Isolation of RNA requires an effective means of cell disruption, a procedure for separating the nucleic acid from the protein, and a method for purifying the RNA from contaminating genomic DNA. To avoid degradation or denaturation, the RNA must be protected throughout the process from liberated nucleases, strong mechanical forces, high temperatures, and extremes of pH and ionic strength. The RNA extraction method used here was a modification of the method devised by Parish and Kirby, and it involved an extraction buffer containing two detergents (TNS and p-aminosalicylic acid) which effectively extracts RNA and rapidly inactivates nucleases. The secondary structure of the RNA was maintained by the relatively high ionic strength of the extraction buffer and was rendered less liable to degradation by residual nucleases. Several methods of extracting total RNA from C. botulinum E VH were tested; these included performing the TNS extraction procedure at various temperatures (0 to 50°C) and homogenization with glass beads. The most reproducible results were obtained when cells were rapidly lysed with TNS buffer at 0°C (data not shown). The quality of total cellular RNA extracted from BHI broth-grown cells was monitored by agarose gel electrophoresis (Fig. 1), which resulted in sharp, undegraded 3-kb (23S RNA) and 1.5-kb (16S RNA) bands. Unlike commercial kits, the extraction system used here could be used to extract RNA from cells in the stationary phase, and good band formation was observed with extracts obtained during the stationary phase (12 h of growth).
FIG. 1.
Extraction of total RNA from C. botulinum E VH at different growth phases in BHI broth. Lane 1, 100-bp molecular weight marker; lane 2, RNA extracted at the early mid-log phase (3 h); lane 3, RNA extracted at the mid-log phase (5 h); lane 4, RNA extracted at the early stationary phase (7 h); lane 5, RNA extracted at the stationary phase (12 h); lane 6, RNA extracted at the late stationary phase (24 h).
Detection of C. botulinum E VH toxin gene expression by RT-PCR following DNase I treatment.
A total cellular RNA extract was used in an RT-PCR assay to detect C. botulinum E VH toxin-specific mRNA (Fig. 2). An analysis of the gel showed that RT-PCR amplified a 250-bp fragment from C. botulinum E VH target mRNA, as expected. The controls on this gel (Fig. 2, lanes 2, 4, and 5) demonstrated that it was the mRNA, not any contaminating genomic DNA that was coextracted with the total cellular RNA, which was amplified.
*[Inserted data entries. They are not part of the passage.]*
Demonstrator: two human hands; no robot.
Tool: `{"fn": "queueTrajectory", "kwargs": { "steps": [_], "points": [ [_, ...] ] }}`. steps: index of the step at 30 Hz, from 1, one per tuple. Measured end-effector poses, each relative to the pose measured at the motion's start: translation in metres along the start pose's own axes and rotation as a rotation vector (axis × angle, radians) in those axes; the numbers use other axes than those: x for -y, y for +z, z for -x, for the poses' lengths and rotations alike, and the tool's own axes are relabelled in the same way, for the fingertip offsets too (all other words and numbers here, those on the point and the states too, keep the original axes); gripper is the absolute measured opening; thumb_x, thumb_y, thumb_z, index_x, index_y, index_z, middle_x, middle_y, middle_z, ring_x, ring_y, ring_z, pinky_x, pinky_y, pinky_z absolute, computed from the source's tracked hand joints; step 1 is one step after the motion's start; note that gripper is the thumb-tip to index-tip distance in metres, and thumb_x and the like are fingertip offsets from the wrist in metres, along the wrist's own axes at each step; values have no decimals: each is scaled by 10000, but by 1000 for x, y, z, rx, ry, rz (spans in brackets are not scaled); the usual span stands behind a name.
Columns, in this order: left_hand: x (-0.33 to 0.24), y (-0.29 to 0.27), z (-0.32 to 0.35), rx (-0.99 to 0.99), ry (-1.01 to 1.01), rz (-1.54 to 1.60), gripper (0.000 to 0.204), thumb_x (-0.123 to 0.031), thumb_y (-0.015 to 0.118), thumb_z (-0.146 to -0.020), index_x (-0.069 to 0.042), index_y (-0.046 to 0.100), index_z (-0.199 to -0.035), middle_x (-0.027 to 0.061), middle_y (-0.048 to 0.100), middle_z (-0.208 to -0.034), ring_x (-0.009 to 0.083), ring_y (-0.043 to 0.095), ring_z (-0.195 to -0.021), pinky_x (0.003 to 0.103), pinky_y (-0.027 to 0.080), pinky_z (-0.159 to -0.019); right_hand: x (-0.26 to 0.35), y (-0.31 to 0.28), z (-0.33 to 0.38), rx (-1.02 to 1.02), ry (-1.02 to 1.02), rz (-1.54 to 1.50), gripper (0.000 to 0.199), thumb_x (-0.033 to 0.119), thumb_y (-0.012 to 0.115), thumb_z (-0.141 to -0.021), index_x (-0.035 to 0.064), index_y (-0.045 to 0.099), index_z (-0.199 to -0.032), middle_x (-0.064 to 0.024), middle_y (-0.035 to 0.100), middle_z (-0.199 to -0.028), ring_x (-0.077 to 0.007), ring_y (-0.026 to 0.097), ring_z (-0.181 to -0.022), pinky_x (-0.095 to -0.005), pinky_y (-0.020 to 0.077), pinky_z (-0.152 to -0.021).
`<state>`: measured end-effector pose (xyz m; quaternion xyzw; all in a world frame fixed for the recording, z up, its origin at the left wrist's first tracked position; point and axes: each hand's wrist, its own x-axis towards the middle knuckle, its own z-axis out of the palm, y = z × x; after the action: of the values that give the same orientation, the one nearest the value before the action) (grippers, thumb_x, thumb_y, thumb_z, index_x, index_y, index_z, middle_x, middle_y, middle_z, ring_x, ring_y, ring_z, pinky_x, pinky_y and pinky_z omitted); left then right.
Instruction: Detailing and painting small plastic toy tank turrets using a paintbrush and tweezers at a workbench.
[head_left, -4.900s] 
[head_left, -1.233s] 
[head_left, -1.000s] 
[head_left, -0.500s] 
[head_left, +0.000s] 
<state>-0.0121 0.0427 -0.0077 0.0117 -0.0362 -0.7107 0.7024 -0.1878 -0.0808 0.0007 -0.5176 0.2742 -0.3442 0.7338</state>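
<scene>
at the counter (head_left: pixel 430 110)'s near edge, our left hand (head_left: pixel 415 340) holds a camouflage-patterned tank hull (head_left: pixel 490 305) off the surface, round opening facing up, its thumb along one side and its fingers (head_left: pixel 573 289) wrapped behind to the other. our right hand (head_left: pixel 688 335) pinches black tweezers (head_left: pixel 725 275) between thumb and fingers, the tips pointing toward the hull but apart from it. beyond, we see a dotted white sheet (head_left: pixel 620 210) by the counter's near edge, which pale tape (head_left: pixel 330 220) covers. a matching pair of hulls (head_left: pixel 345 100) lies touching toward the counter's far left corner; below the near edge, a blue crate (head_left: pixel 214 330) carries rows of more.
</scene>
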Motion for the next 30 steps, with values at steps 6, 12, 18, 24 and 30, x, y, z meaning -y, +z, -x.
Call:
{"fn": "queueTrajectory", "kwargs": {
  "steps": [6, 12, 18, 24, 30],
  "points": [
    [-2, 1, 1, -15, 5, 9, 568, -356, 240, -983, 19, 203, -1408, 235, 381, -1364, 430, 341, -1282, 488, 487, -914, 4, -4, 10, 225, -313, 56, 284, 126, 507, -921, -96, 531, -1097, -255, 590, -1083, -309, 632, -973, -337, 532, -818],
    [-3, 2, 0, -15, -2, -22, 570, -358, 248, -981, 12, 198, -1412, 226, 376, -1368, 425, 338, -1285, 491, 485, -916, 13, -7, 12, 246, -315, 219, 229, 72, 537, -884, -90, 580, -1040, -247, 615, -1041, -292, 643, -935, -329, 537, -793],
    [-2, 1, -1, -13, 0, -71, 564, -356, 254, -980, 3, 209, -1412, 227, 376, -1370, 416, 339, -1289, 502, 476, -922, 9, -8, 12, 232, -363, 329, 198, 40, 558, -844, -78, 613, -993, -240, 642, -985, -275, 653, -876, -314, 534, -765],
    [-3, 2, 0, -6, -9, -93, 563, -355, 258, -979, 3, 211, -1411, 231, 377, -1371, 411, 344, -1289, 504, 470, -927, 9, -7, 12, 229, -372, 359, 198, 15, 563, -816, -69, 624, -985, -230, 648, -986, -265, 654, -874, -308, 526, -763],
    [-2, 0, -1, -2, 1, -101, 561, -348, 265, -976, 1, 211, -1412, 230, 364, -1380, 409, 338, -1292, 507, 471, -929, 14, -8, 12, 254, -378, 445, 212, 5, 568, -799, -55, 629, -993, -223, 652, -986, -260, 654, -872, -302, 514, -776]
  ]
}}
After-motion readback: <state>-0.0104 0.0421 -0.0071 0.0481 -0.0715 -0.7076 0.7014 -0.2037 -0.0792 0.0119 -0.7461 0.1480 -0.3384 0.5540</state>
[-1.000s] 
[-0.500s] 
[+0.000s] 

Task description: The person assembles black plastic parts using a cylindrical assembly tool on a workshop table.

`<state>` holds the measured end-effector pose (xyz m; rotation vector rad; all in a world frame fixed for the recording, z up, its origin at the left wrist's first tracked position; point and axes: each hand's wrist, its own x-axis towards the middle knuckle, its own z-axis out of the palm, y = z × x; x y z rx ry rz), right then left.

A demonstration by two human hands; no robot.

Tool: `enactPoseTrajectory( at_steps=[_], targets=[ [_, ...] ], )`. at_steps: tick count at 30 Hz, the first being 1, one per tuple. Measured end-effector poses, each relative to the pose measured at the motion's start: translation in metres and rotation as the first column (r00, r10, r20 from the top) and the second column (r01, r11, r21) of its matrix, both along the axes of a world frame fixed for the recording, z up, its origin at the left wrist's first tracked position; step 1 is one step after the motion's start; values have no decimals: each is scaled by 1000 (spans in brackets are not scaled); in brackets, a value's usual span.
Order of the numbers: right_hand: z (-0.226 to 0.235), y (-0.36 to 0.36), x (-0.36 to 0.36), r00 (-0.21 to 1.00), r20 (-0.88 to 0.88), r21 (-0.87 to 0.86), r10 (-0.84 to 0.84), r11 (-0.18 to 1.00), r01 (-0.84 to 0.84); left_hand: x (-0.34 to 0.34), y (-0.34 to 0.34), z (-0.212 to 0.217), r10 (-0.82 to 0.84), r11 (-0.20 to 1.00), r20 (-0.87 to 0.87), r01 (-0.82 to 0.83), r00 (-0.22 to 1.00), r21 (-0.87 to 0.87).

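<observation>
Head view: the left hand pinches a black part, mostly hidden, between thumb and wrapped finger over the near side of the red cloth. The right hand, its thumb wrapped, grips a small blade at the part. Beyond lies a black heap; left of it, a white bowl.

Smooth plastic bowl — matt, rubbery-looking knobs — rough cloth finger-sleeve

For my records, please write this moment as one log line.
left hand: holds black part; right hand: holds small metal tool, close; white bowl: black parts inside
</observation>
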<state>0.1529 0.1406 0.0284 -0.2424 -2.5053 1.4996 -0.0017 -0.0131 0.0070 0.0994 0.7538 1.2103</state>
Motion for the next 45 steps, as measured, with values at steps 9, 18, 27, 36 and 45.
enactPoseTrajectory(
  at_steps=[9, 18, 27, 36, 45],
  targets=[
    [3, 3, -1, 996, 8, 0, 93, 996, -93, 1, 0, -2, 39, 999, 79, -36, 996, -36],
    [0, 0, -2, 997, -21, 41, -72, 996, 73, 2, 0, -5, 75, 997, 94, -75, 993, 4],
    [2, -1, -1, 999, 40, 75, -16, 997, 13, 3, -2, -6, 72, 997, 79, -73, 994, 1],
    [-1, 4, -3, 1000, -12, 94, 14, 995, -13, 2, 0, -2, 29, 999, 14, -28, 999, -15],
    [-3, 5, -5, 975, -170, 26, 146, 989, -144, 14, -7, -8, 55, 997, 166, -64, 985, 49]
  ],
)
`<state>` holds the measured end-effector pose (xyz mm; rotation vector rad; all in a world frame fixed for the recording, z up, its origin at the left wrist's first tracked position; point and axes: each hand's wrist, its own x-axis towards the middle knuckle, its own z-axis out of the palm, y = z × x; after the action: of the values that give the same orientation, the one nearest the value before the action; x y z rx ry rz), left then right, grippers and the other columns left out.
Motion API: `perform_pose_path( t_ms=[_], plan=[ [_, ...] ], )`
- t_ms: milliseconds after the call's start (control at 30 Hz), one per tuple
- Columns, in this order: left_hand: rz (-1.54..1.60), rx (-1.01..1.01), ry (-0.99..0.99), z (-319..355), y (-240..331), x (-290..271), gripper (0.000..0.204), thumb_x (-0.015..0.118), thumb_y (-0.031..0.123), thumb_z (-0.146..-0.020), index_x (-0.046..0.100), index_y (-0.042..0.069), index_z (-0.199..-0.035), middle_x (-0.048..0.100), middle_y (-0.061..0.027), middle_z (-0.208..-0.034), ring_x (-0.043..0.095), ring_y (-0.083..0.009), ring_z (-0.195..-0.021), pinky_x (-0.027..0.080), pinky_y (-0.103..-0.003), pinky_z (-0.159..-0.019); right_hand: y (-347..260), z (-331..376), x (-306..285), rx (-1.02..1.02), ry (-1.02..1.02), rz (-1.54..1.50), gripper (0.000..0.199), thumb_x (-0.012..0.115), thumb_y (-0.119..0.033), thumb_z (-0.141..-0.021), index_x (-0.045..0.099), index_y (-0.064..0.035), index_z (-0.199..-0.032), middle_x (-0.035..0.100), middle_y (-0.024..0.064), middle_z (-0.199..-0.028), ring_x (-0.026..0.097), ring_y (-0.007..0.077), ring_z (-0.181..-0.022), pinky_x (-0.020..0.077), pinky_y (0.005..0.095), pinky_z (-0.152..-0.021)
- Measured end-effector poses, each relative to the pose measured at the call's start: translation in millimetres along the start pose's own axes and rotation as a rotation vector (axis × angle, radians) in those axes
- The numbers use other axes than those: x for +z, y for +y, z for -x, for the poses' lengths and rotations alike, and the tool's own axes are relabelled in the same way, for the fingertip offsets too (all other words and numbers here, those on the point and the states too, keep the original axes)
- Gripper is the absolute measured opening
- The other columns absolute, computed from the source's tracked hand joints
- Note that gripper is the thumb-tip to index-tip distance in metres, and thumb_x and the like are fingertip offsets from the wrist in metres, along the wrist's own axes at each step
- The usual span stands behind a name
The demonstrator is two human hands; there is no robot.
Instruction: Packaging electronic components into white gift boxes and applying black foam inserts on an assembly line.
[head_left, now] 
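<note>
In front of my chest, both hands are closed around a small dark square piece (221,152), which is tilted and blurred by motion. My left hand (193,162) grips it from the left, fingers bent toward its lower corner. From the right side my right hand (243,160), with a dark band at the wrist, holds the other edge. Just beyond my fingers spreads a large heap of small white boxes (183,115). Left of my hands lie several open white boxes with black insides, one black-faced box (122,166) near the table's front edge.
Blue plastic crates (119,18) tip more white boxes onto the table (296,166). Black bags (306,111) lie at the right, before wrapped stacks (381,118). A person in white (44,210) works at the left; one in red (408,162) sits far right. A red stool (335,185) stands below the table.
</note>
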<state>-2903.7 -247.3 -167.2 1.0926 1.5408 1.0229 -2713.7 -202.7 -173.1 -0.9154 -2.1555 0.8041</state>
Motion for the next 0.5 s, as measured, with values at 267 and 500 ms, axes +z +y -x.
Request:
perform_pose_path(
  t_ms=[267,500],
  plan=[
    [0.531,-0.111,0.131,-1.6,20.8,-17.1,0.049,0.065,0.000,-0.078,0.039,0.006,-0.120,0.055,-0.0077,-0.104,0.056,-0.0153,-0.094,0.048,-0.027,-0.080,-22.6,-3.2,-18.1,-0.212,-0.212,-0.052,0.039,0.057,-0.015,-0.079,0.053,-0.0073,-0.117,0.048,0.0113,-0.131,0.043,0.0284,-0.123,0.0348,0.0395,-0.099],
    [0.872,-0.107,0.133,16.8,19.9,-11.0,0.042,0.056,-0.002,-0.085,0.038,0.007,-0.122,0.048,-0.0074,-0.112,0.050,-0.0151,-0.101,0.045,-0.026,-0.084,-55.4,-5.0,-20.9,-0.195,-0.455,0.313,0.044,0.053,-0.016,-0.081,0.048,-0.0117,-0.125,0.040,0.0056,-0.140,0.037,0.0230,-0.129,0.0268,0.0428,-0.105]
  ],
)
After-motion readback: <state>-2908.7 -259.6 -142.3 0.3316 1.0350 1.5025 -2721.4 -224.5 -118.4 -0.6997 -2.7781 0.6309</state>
Lane 3 shows that the 250-bp product was amplified by RT-PCR following treatment with 10 U of DNase I, as the control system in lane 2 did not give false-positive results; therefore, the DNase I removed all trace amounts of contaminating DNA. These results can be compared to the false-positive results shown in lane 4, in which there was no DNase I treatment and a 250-bp band is clearly visible.
FIG. 2.
Detection of C. botulinum E VH toxin gene expression by RT-PCR following DNase I treatment. Lane 1, molecular weight marker (PUC 19 DNA cut with MspI); lane 2, RNA treated with 10 U of DNase I, followed by PCR; lane 3, RNA treated with 10 U of DNase I, followed by RT-PCR; lane 4, RNA not treated with DNase I, followed by PCR; lane 5, RNA not treated with DNase I, followed by RT-PCR.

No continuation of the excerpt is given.